"""

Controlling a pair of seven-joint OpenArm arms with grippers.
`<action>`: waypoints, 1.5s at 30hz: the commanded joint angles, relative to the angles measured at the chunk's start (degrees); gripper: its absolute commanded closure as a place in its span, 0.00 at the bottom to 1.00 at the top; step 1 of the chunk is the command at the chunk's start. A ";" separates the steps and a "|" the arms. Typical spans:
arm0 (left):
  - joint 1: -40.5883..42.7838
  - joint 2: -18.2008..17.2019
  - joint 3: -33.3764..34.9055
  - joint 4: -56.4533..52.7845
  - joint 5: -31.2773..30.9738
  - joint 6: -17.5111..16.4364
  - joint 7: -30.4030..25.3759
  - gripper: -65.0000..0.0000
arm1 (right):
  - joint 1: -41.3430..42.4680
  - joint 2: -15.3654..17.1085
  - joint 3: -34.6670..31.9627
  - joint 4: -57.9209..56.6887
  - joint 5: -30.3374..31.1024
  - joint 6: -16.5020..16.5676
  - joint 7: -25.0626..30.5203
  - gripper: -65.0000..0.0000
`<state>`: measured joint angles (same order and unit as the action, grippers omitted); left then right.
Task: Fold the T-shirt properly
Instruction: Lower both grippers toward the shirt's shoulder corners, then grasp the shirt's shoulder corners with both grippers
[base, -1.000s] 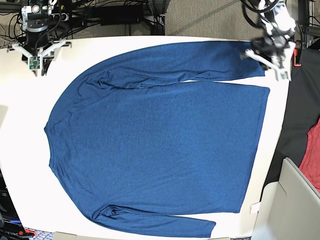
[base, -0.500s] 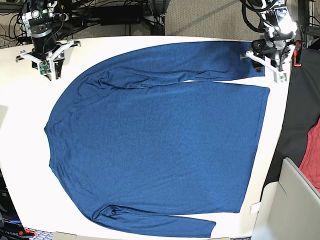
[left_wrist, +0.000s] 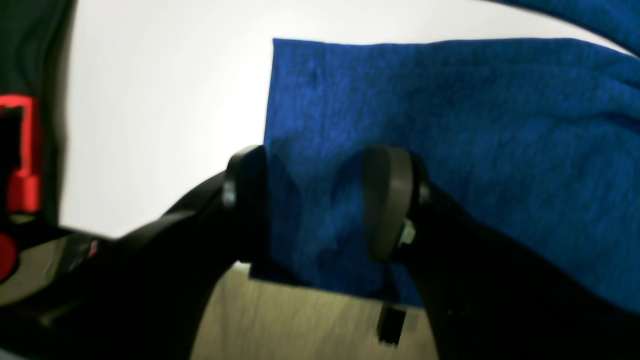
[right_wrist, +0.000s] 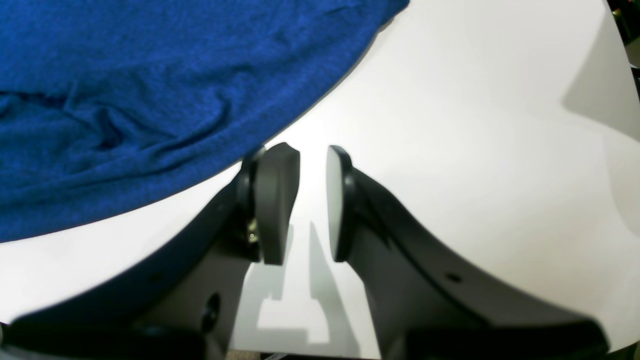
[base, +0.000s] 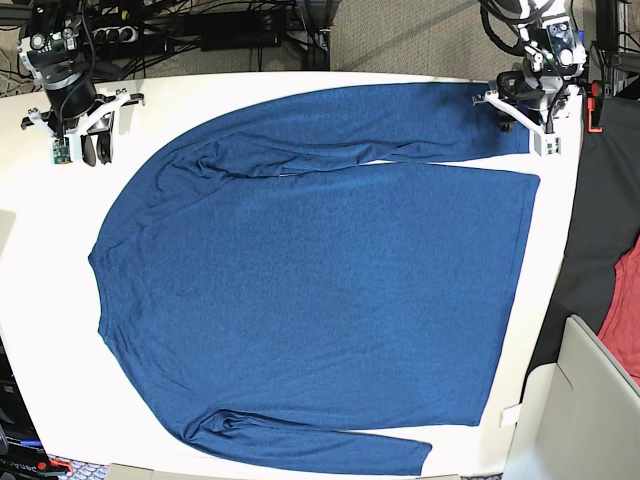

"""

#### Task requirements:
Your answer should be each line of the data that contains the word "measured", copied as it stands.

#### Expected output:
`<action>`: waypoints, 1.5s at 30hz: the commanded joint angles, relative to the angles measured at the chunk's start (degrees); gripper: its absolute commanded closure as a place in its span, 0.00 at the bottom to 1.00 at the top; step 1 of the chunk is the command at the chunk's start. A ";" separates the steps and a "|" the arms. Typical spans:
`<state>`: measured joint angles (same order and unit as the action, grippers omitted); left then right.

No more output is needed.